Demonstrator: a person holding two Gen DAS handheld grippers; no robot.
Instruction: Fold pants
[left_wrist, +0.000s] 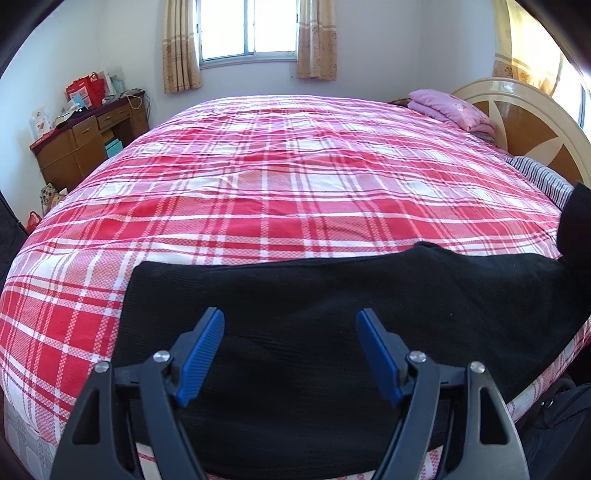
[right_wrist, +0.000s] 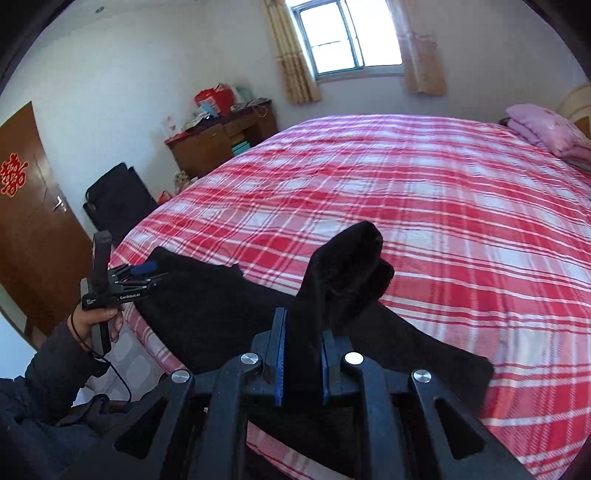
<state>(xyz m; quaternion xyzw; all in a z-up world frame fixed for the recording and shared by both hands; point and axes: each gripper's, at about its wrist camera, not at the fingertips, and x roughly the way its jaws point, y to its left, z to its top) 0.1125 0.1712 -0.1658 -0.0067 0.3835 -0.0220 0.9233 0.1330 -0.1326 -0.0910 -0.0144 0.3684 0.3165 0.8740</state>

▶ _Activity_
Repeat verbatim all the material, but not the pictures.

▶ _Solution to this exercise_
Demonstrator: a person holding two Gen DAS handheld grippers; no robot.
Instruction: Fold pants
[left_wrist, +0.000s] 
[right_wrist, +0.000s] 
<state>(xyz m; quaternion xyzw; all in a z-up world frame fixed for the recording and shared by both hands; point and axes: each gripper's, at about its wrist camera, not at the fingertips, and x roughly the way its jaws point, y to its left, z to its top) 0.1125 0.1712 -0.1658 -0.0067 0.3835 -0.0220 0.9233 0.1330 -0.1326 -0.0910 -0.0144 0.3684 0.3165 0.8740</state>

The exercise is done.